What you will do: Go through the data and say how many lines include the string "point"; return only the figure.

Dataset section:
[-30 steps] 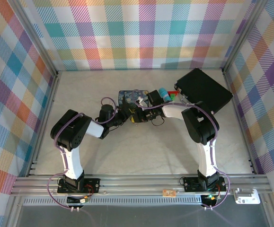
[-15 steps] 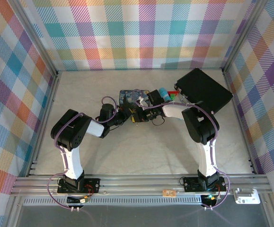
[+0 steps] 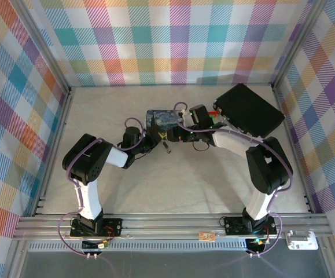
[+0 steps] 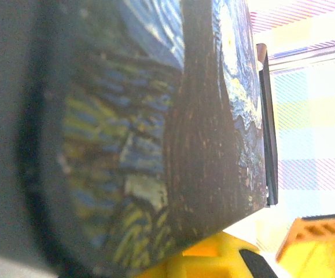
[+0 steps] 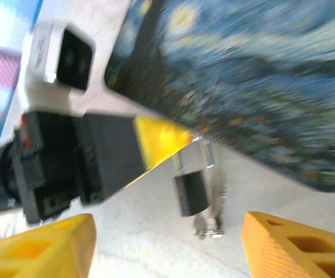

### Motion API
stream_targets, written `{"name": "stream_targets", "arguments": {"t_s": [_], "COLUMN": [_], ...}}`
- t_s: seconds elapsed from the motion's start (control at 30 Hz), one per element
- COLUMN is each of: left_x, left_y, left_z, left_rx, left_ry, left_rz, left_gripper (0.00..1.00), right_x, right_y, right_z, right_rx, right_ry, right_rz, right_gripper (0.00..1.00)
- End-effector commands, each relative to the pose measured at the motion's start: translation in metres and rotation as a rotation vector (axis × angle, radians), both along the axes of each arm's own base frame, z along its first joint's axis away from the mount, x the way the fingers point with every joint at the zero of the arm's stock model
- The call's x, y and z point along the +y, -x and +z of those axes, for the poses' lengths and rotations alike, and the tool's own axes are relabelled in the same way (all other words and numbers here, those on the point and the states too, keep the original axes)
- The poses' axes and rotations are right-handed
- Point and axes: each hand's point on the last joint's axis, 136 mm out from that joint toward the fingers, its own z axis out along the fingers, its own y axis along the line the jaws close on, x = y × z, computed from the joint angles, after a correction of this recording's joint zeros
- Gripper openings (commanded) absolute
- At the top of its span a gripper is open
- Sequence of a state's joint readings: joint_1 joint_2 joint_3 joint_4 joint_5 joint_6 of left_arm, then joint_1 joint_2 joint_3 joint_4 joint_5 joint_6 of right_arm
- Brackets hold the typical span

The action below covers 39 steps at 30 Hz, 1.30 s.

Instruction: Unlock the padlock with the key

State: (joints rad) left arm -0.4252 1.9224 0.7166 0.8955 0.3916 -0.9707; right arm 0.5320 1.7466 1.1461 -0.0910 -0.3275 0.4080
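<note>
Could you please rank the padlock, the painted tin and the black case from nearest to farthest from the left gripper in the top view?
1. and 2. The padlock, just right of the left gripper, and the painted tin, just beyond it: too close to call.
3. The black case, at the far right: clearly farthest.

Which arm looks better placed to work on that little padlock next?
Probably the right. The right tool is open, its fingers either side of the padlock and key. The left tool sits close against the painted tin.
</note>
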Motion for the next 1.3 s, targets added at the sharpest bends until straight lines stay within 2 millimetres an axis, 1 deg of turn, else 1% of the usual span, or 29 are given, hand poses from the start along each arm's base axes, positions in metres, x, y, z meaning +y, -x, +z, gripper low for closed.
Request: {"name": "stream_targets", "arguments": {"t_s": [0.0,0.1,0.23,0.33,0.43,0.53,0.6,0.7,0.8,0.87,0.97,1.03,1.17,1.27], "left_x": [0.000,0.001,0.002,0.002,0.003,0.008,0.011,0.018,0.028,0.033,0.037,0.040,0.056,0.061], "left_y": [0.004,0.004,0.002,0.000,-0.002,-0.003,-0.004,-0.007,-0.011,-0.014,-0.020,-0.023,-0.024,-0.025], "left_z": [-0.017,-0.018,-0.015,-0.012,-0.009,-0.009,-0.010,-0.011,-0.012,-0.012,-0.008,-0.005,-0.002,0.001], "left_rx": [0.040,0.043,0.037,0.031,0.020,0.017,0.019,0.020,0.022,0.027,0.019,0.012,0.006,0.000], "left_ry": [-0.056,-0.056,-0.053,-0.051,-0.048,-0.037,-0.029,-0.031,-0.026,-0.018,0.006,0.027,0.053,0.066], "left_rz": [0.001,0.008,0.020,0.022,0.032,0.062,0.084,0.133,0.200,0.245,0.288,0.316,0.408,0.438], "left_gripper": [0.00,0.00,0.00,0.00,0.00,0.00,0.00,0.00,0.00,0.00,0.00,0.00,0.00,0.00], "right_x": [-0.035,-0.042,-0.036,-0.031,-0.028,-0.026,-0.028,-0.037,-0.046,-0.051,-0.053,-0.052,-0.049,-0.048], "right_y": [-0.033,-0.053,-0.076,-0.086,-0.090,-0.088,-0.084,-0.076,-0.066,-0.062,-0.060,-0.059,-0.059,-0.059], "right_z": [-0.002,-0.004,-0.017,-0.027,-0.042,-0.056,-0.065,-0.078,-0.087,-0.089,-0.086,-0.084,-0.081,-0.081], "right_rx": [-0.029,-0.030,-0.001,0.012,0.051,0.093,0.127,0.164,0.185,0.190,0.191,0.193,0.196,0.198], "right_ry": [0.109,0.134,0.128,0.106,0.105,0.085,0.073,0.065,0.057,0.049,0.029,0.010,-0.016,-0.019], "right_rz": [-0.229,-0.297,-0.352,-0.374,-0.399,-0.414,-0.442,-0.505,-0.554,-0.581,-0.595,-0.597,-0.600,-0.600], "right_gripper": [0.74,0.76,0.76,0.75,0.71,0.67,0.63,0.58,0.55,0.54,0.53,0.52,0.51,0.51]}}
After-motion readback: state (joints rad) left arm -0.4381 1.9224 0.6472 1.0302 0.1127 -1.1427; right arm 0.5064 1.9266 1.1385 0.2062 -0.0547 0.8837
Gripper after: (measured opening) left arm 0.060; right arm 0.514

Output for this task: 3